0

I have the following string:

1- Baby Carrots (4Kids) (3 DOLLARS) [EXTRA 0 COUNT]; [REQUIRED 5 COUNT]

I am trying to get the following groups:

Item - 1
Food - Baby Carrots (4Kids) (3 DOLLARS)
Cost - 3
Extra - 0
required - 5

The following is my current match string that is not picking up anything:

'(?P<item>.+?)\-(?P<food>.*)\[.*?(?P<extra>\d+(\.\d+)?).*\].*\[.*?(?P<required>\d+(\.\d+)?).*\]'

What is wrong with my attempt?

Rolando
  • 44,077
  • 84
  • 230
  • 353
  • possible duplicate of [Reference - What does this regex mean?](http://stackoverflow.com/questions/22937618/reference-what-does-this-regex-mean) – Andy Apr 11 '14 at 14:48
  • problem is '.+?' would consume complete string. – Grijesh Chauhan Apr 11 '14 at 14:52
  • You are very close. Where do you attempt to capture the cost? I can't see it in your regex. That is, running your regex I get everything fine except the cost string is merged in with the food string. – anon582847382 Apr 11 '14 at 14:55
  • You just edited the name to include (3 DOLLARS). So you want (3 DOLLARS) as part of the food name *and* you want the 3 separately--and redundantly--captured as the cost? – aliteralmind Apr 11 '14 at 16:12

3 Answers3

1

Your original regex:

(?P<item>.+?)\-(?P<food>.*)\[.*?(?P<extra>\d+(\.\d+)?).*\].*\[.*?(?P<required>\d+(\.\d+)?).*\]

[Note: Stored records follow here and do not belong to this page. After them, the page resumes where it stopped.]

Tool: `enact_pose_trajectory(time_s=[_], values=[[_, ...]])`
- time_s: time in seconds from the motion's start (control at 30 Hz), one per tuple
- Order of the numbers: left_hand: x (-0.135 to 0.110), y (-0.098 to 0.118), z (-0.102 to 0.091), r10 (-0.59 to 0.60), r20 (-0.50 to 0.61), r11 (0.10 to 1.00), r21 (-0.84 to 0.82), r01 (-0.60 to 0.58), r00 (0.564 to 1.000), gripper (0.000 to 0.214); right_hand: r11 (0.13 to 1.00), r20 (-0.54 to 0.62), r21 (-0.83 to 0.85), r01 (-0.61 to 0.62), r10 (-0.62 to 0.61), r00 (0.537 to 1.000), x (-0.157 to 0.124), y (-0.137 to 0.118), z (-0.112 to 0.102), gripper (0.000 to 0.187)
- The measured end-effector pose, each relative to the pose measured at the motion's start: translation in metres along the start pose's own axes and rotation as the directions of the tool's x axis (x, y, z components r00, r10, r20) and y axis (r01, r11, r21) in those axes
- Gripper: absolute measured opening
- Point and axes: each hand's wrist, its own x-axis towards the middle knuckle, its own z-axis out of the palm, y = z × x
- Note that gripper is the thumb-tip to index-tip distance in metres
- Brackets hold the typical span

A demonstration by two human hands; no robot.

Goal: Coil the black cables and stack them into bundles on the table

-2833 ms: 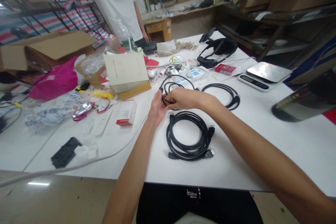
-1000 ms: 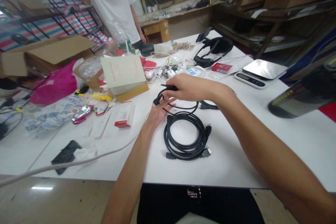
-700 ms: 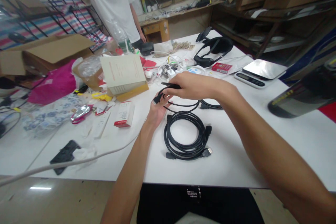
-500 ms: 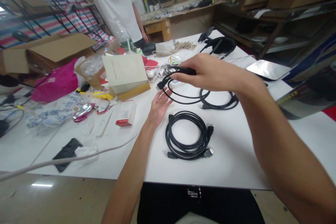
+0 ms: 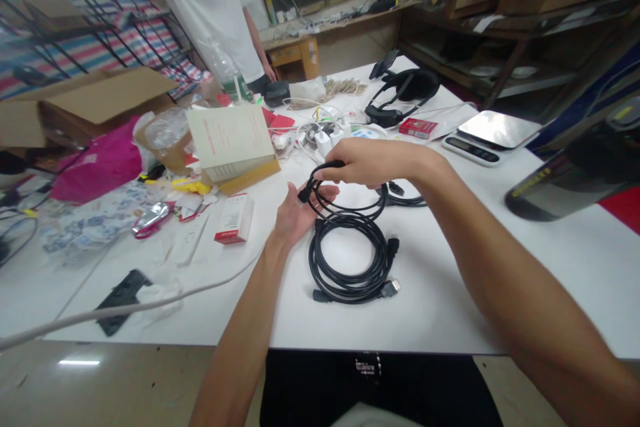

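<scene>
My right hand point(image 5: 363, 161) is closed from above on a looped black cable point(image 5: 305, 195), with its loops hanging down to the right of the fingers. Palm up and fingers spread, my left hand point(image 5: 297, 217) is beside the cable's plug end; whether it touches the plug I cannot tell. Just below, a coiled HDMI cable point(image 5: 350, 291) lies flat on the white table, its metal-tipped plug pointing right. Another black cable coil point(image 5: 407, 201) rests farther back, partly hidden by my right hand and wrist.
To the left stand a red-and-white small box point(image 5: 235, 219) and a cream carton point(image 5: 233, 140). A kitchen scale point(image 5: 473, 150), a red packet point(image 5: 417, 127) and a black headset point(image 5: 415, 87) are at the back right. A dark cylinder point(image 5: 565, 173) stands at right. Someone in white point(image 5: 200, 7) stands behind.
My right hand has come down and toward me with the looped cable, whose loops now overlap the top of the coil on the table. My left hand has turned more palm up.
</scene>
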Motion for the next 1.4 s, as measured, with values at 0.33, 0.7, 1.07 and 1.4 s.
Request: enact_pose_trajectory(time_s=[0.33, 0.7, 1.07, 1.4], values=[[0.003, -0.005, -0.005, 0.024, 0.044, 0.987, 0.155, -0.03, 0.999, 0.042, 0.998, -0.022, -0.055, -0.021, 0.019, 1.0, 0.014, 0.013, 0.009, 0.036], [0.002, 0.009, 0.001, 0.061, -0.073, 0.993, -0.098, -0.068, 0.996, 0.022, 0.998, -0.06, 0.064, 0.021, -0.017, 0.998, 0.011, 0.026, -0.001, 0.048], [-0.003, 0.016, 0.001, 0.107, -0.065, 0.954, -0.274, -0.121, 0.992, 0.029, 0.885, -0.17, 0.365, 0.29, -0.243, 0.955, 0.009, 0.002, 0.009, 0.049], [-0.002, 0.019, 0.0, 0.036, -0.182, 0.963, -0.256, -0.083, 0.983, 0.082, 0.866, -0.189, 0.344, 0.362, -0.314, 0.93, 0.003, -0.04, 0.036, 0.044]])
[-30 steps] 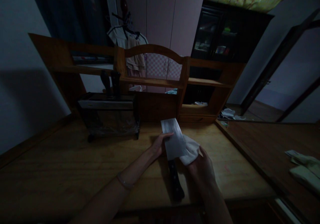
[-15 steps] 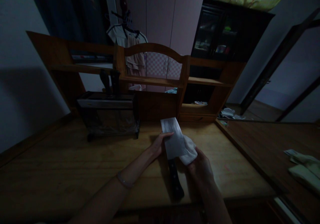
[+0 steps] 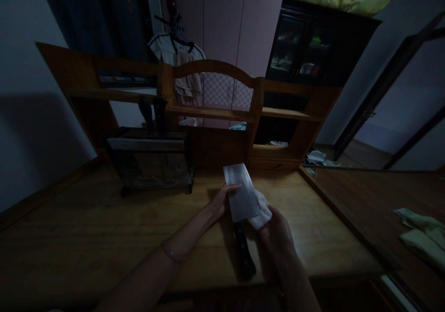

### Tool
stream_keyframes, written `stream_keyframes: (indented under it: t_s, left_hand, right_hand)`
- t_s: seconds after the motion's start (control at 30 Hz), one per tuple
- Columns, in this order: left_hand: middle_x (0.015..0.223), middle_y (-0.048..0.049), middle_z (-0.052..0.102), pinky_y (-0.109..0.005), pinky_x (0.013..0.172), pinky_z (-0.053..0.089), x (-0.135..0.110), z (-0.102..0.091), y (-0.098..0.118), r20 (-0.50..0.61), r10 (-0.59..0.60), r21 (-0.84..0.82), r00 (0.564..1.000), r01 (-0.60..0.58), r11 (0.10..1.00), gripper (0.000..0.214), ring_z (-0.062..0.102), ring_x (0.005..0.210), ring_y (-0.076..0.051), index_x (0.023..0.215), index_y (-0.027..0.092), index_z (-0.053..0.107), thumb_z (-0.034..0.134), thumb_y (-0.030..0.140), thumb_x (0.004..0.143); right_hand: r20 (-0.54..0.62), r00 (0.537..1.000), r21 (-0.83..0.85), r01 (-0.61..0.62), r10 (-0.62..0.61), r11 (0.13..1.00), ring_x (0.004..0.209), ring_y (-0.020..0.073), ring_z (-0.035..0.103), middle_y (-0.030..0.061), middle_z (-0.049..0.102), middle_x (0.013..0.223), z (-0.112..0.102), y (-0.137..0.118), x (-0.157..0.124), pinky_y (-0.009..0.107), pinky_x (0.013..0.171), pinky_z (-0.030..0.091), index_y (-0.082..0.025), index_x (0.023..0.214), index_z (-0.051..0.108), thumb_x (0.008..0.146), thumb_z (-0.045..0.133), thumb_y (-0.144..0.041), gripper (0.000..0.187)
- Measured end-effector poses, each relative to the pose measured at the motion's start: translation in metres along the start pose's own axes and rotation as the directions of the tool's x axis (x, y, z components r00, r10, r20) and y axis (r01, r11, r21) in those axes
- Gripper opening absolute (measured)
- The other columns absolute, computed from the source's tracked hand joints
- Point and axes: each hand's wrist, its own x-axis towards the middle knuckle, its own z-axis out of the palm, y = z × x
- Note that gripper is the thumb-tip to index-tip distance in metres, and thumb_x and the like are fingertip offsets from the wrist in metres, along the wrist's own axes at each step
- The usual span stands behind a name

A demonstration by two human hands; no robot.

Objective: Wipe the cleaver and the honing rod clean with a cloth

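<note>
A cleaver (image 3: 243, 198) with a broad steel blade and a black riveted handle is in front of me, over the wooden desk, its handle pointing toward me. My left hand (image 3: 219, 201) grips the blade's left edge, thumb lying on the flat and the other fingers hidden beneath. In my right hand (image 3: 278, 231) is a white cloth (image 3: 261, 213), bunched against the blade's lower right side. Part of the cloth is hidden behind the blade.
To the left stands a knife block (image 3: 149, 159) with clear sides, two dark handles (image 3: 153, 115) rising from its top. A wooden shelf unit (image 3: 215, 112) runs along the desk's (image 3: 139, 228) back. Folded pale cloth (image 3: 422, 231) lies on the surface at right.
My right hand has shifted slightly left with the cloth, further in behind the blade. The cleaver and my left hand have stayed put.
</note>
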Motion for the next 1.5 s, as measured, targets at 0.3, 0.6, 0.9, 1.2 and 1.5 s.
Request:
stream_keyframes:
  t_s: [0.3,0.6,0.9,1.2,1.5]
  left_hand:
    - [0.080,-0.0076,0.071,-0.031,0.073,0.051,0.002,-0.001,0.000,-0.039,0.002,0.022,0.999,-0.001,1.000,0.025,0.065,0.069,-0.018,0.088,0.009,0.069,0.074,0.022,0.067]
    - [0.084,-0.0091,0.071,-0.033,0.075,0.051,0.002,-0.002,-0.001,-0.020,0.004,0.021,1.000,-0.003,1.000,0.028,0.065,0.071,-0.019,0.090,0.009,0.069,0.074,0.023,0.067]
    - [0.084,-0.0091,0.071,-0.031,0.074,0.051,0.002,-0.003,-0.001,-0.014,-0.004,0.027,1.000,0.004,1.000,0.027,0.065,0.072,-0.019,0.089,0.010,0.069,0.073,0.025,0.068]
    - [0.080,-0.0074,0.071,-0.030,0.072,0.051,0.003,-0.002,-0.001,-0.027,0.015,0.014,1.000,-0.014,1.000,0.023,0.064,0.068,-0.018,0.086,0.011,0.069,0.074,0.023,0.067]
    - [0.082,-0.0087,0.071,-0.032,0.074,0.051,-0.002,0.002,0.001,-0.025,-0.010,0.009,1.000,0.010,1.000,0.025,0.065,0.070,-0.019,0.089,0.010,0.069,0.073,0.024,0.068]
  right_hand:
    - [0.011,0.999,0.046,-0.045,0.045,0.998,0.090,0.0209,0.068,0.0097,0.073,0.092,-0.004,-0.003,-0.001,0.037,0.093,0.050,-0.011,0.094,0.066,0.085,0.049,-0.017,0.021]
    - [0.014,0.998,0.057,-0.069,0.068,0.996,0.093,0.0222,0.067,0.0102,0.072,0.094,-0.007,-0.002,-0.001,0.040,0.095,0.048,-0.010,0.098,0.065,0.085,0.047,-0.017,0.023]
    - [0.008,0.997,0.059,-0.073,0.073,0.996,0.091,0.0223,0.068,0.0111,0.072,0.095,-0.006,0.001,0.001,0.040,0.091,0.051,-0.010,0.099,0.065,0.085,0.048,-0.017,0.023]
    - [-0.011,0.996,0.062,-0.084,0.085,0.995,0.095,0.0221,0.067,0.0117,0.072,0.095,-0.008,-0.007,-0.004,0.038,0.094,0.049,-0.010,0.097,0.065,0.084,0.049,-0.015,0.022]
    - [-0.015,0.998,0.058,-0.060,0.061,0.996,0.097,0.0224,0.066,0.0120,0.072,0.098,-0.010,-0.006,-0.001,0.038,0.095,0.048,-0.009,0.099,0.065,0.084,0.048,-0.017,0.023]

Regular expression visualization

Debuggex Demo

Your problems are mostly due to the fact that you are searching for any character, instead of specific ones (digits and static strings). For example: Why do you use

(?P<item>.+?)

if it's only going to be numbers? Change it to

(?P<item>[0-9]+?)

and the '+?':reluctant operator is not necessary in this case, since you always want the entire number. That is, the next portion of the match will not be in the middle of that number.

In addition, this should be anchored to line (input) start:

^(?P<item>[0-9]+?)

You don't need to escape the dash (although it doesn't hurt).

^(?P<item>[0-9]+?)-

Your food group (heh) is the most complicated part

(?P<food>.*)

It doesn't just contain any character. Based on your demo input, it only has letters, spaces, numbers, and parens. So search just for them:

(?P<food>[\w0-9 ()]+)

Here's what we have so far:

^(?P<item>[0-9]+?)- (?P<food>[\w0-9 ()]+)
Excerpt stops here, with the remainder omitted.